→ **Task to carry out**
This exercise calls for copying every line below that holds the word "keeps".

→ **Records for the exercise**
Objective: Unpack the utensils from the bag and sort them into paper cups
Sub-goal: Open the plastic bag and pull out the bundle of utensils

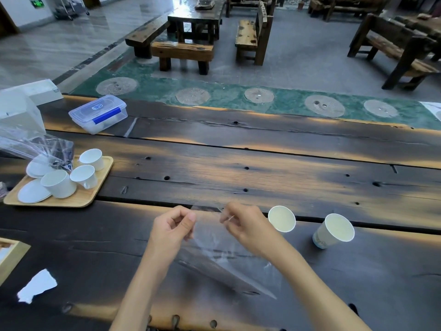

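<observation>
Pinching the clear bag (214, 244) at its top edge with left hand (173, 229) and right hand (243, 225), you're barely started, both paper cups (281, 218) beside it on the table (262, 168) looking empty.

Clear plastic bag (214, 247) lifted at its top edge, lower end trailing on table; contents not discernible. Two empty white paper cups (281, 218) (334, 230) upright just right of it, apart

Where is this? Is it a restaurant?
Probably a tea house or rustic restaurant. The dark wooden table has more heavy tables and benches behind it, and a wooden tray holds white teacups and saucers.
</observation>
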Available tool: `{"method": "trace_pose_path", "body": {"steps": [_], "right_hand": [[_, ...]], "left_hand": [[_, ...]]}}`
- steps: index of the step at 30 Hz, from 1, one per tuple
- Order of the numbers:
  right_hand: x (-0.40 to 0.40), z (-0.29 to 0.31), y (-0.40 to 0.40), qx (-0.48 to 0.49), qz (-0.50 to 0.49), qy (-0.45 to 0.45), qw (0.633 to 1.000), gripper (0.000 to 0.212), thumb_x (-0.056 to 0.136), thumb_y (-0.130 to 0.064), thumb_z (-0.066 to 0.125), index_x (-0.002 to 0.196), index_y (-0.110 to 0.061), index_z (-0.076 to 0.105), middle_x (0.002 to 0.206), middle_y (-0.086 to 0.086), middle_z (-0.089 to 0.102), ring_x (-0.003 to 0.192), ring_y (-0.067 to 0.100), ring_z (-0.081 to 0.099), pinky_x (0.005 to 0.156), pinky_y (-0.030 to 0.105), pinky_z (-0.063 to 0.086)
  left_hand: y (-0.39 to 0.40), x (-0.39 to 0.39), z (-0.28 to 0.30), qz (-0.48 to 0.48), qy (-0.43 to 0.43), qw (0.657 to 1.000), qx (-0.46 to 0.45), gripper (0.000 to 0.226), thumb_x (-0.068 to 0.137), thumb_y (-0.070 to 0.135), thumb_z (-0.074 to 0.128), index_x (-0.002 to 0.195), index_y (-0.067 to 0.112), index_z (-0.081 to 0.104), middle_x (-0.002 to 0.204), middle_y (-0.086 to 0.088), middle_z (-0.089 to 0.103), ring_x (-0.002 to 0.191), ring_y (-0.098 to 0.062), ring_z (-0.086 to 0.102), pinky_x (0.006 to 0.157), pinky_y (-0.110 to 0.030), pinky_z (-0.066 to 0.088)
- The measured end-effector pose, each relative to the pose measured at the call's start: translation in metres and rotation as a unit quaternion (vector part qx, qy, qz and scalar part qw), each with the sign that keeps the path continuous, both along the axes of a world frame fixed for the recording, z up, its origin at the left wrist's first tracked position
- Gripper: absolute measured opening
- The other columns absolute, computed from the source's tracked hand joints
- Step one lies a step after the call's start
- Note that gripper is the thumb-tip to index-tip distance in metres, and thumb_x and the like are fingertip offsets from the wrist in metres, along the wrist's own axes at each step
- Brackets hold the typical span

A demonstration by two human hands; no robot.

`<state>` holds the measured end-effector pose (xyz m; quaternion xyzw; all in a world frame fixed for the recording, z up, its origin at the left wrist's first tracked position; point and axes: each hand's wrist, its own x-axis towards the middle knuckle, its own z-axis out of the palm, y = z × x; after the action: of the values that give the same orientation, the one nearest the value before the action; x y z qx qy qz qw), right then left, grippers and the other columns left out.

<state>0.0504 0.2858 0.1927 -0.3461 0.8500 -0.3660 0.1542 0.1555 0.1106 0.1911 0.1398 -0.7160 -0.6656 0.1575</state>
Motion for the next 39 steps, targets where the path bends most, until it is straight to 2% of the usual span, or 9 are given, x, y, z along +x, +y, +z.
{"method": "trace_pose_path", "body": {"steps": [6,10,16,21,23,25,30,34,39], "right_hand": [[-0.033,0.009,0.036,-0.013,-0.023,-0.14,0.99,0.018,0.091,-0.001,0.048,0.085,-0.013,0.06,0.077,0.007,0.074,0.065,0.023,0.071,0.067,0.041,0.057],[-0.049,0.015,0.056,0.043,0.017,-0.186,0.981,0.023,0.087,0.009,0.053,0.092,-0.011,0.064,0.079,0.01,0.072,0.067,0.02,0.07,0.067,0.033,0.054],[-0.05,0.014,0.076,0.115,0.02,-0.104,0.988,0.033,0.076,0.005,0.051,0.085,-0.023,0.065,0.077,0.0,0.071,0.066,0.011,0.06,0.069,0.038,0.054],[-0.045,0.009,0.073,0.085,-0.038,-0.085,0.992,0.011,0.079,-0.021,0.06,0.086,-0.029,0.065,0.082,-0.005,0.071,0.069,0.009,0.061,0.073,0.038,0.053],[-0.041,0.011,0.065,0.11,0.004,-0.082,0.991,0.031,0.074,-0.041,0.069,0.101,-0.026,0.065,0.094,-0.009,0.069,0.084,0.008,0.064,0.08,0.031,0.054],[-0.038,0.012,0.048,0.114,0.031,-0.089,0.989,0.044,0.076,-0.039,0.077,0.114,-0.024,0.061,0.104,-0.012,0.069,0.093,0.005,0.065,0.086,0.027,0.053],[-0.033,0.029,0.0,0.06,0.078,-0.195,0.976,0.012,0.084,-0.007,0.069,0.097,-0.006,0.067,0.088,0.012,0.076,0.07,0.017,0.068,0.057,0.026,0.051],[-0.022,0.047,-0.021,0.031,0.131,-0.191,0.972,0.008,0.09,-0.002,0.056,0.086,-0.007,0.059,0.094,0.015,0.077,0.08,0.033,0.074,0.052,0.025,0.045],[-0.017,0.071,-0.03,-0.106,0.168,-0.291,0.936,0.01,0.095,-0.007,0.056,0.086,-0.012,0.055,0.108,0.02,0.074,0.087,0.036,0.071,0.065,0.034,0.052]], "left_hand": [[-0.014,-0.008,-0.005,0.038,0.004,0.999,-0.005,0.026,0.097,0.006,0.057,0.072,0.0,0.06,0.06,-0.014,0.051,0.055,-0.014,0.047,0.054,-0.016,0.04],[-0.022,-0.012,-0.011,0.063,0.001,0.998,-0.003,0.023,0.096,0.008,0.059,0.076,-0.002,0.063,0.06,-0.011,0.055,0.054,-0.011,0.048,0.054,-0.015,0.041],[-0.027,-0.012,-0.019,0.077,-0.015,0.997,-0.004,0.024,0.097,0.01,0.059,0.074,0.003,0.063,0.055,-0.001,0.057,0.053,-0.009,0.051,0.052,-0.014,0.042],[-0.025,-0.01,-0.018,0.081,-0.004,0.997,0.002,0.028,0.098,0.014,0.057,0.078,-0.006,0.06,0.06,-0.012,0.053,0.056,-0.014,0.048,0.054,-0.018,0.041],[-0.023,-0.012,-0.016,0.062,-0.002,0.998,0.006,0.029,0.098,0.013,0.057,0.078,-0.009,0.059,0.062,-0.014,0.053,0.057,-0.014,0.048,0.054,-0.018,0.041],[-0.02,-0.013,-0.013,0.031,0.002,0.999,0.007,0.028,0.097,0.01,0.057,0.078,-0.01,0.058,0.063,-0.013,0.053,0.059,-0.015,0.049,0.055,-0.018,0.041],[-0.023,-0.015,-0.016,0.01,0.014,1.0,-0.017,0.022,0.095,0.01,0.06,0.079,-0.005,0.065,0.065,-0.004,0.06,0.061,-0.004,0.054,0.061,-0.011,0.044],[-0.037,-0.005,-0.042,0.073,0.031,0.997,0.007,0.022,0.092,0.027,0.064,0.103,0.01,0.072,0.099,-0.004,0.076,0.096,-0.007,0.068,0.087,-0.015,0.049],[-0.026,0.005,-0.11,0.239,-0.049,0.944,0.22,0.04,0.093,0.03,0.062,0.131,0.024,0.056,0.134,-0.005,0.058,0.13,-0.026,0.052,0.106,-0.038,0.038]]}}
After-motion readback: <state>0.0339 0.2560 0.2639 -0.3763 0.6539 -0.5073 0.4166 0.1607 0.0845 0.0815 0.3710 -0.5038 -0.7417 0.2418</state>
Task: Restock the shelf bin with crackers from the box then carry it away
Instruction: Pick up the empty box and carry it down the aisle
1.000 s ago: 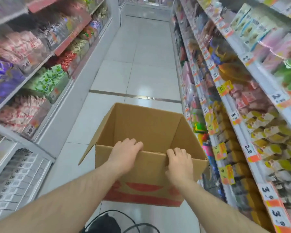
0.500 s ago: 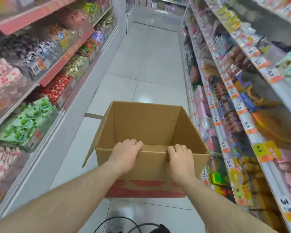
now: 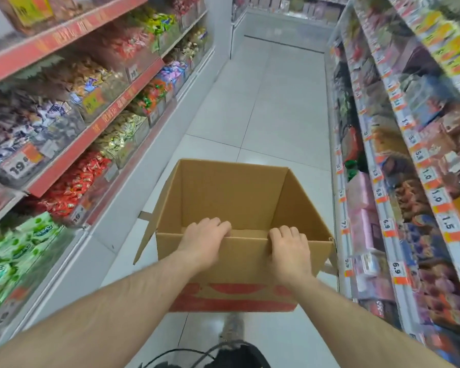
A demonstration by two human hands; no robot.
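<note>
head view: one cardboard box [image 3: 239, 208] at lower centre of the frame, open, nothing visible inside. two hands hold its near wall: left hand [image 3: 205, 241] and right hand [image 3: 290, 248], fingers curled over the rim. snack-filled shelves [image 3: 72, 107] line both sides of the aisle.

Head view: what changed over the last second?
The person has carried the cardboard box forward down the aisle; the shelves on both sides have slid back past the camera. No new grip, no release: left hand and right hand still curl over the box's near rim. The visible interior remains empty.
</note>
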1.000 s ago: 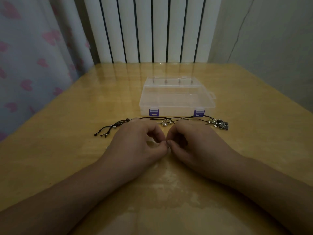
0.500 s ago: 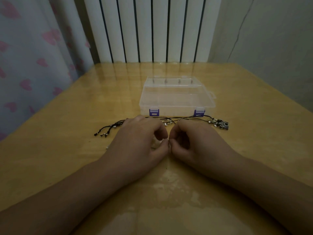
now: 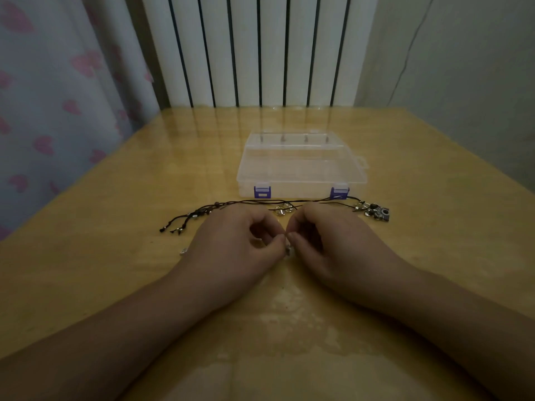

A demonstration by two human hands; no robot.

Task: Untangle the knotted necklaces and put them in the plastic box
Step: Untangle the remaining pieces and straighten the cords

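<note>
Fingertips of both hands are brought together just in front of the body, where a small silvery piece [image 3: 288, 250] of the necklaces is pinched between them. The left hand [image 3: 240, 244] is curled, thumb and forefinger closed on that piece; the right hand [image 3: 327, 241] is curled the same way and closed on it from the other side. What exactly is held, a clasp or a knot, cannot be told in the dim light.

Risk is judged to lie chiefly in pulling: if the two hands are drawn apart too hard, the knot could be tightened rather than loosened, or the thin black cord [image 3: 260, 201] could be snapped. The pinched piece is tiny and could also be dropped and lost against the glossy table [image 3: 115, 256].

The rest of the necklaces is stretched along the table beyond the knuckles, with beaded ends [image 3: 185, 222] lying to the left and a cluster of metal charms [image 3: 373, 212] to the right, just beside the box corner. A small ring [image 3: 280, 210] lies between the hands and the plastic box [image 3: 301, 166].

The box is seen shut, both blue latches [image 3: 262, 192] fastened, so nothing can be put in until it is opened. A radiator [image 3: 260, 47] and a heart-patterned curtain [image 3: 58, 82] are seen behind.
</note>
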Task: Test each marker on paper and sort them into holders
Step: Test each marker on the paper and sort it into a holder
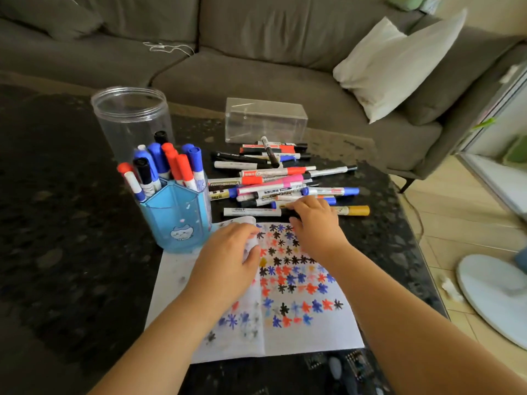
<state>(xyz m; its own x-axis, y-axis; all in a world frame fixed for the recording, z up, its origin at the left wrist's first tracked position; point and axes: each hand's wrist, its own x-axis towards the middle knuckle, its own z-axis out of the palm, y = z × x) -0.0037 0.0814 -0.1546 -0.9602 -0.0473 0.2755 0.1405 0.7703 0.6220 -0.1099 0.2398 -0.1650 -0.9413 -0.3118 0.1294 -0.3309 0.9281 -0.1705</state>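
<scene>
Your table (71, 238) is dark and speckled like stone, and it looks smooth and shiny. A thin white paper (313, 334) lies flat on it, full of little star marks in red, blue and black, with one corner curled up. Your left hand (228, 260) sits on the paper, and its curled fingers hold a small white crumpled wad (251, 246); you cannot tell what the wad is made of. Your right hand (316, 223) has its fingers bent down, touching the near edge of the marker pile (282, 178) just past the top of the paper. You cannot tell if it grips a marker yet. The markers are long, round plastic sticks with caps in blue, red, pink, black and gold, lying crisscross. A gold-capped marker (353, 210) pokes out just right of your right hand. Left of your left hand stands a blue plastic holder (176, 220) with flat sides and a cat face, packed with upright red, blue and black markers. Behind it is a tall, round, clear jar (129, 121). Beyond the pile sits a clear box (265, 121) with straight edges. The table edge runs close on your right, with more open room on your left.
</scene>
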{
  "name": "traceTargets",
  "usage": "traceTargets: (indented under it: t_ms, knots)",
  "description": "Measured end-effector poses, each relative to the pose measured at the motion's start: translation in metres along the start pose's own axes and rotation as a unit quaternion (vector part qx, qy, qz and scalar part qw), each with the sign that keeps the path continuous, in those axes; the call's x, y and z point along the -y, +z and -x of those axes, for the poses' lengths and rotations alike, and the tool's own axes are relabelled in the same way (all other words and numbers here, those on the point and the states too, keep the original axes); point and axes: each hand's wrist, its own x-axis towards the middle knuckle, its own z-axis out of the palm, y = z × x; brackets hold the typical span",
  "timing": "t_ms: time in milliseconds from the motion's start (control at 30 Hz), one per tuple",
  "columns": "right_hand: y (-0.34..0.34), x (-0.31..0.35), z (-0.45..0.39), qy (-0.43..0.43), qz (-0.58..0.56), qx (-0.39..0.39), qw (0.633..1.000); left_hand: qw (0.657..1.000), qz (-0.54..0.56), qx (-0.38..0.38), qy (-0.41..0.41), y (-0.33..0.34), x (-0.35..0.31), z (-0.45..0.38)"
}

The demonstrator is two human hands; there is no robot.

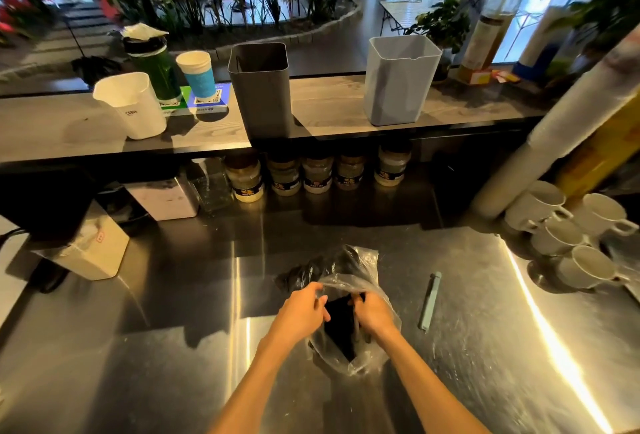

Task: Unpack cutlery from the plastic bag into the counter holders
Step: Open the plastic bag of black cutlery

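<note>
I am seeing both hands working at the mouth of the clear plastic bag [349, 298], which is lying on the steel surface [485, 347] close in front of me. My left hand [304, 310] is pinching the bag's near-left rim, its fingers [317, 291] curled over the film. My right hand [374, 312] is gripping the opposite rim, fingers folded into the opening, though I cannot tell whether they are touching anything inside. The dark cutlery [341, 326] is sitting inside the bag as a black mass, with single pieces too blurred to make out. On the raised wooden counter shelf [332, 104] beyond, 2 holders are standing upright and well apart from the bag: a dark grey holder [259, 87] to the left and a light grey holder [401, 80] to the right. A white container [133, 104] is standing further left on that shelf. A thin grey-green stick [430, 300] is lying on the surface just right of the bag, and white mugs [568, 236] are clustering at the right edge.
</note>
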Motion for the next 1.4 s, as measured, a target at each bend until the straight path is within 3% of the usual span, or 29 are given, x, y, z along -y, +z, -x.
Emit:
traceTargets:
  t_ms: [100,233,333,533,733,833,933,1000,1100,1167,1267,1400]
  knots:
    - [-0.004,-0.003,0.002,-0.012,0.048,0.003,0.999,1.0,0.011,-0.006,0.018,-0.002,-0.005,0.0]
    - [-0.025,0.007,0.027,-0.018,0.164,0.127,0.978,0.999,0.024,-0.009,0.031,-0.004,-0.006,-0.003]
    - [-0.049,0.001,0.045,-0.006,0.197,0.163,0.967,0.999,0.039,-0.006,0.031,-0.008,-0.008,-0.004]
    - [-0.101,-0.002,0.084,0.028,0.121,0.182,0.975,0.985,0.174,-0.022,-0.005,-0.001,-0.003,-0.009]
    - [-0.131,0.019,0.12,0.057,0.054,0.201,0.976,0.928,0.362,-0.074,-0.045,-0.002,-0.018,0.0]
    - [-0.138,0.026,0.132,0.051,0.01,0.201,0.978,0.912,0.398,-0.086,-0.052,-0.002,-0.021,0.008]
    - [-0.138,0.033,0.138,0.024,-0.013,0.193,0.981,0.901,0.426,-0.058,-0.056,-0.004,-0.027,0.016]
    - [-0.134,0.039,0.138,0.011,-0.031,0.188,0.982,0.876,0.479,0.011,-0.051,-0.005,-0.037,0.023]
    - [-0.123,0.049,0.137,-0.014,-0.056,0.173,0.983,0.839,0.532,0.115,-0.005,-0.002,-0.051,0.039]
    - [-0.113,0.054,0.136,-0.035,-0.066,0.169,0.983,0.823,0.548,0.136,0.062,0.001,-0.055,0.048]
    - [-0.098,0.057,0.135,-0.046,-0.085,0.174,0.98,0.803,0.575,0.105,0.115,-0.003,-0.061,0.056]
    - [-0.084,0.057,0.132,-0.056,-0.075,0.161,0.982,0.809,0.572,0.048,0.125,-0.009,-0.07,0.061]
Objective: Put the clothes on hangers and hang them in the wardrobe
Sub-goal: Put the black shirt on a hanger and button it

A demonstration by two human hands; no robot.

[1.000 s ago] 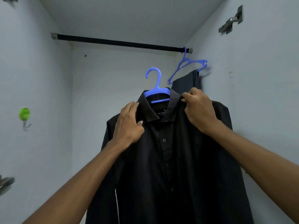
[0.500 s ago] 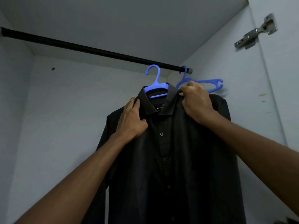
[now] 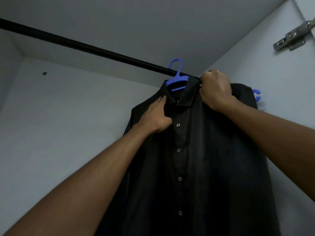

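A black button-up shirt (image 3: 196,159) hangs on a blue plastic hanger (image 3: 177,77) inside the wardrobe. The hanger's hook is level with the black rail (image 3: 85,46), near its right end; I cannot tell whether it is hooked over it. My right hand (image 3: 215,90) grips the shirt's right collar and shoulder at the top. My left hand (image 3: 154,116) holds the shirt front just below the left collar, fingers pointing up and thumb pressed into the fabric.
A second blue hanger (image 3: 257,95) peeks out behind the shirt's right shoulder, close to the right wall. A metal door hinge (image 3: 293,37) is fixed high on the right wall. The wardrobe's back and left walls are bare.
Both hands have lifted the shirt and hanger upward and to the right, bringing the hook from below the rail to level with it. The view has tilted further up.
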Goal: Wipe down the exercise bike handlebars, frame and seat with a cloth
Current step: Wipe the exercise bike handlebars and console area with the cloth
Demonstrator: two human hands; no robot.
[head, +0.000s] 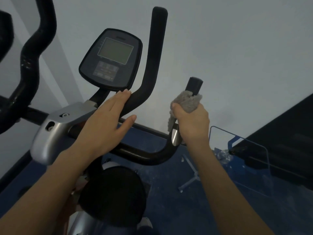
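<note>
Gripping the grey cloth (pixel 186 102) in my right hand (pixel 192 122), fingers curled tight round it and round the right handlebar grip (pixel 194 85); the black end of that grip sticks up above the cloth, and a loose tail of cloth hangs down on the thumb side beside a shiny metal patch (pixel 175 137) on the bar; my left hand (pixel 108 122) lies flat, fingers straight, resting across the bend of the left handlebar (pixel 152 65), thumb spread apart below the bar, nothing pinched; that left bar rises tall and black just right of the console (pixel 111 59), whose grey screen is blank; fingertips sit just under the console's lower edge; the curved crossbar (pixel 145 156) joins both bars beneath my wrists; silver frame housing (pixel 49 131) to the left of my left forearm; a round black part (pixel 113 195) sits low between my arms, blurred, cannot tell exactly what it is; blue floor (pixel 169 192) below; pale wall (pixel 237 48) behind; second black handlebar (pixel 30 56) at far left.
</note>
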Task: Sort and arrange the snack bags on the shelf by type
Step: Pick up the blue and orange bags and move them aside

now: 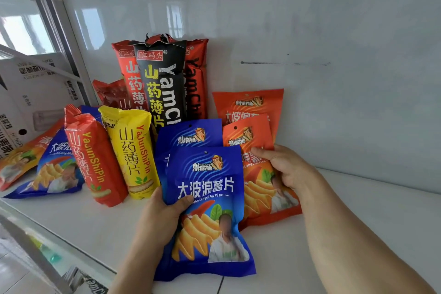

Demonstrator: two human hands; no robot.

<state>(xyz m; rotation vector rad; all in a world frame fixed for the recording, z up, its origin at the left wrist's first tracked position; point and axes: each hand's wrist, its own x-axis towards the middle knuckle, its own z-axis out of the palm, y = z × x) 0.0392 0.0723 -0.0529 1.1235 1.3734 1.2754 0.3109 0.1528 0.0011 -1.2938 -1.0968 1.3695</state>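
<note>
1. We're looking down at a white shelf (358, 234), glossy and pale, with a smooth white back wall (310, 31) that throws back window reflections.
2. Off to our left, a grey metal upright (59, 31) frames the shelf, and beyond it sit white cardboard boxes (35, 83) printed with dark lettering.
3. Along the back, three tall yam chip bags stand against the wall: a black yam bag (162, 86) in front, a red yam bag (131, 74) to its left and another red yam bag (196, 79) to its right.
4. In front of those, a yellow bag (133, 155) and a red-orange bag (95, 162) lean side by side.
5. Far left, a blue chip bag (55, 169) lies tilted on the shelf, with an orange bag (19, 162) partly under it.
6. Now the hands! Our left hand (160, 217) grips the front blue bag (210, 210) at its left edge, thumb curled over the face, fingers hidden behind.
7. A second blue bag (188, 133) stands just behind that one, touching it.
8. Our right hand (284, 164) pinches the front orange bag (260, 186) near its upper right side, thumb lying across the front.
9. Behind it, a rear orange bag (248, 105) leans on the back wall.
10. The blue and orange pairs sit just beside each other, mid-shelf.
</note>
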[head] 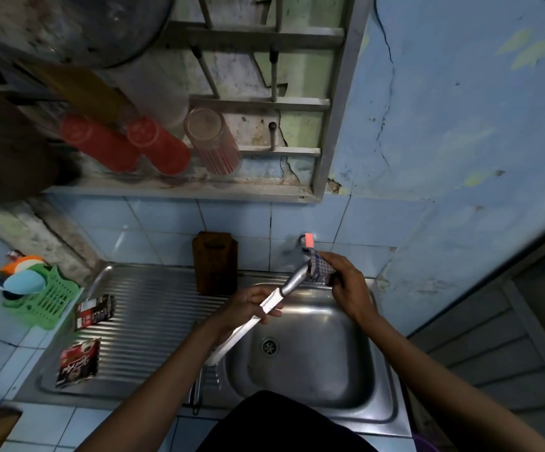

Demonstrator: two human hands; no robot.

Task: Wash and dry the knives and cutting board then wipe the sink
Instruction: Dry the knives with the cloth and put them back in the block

→ **Output for this exercise**
- The measured end-effector pose, each relative to the pose measured at the call's start: translation in metres and rotation as a unit quaternion (vector part qx, qy, qz and scalar part qw), each with the sign that keeps the path continuous, both along the axes of a world frame fixed for the recording, z up, its origin at the left wrist's first tracked position
  "description": "Measured end-effector poses, each relative to the pose measured at the motion's start: translation in metres along the start pose's own axes and rotation as a unit quaternion (vector part qx, qy, qz and scalar part qw), each with the sign that keeps the path continuous, in those axes; the call's x, y and z point along the -y, +z and -x of those axes, for the poses' lengths and rotations alike, and the tool's own axes are relabelled in the same way (all other words and numbers here, those on the point and the states too, keep the original axes); point and axes: each hand's wrist, its own x-axis towards the middle knuckle, its own z-axis out of the palm, y = z × x; brackets hold the typical span",

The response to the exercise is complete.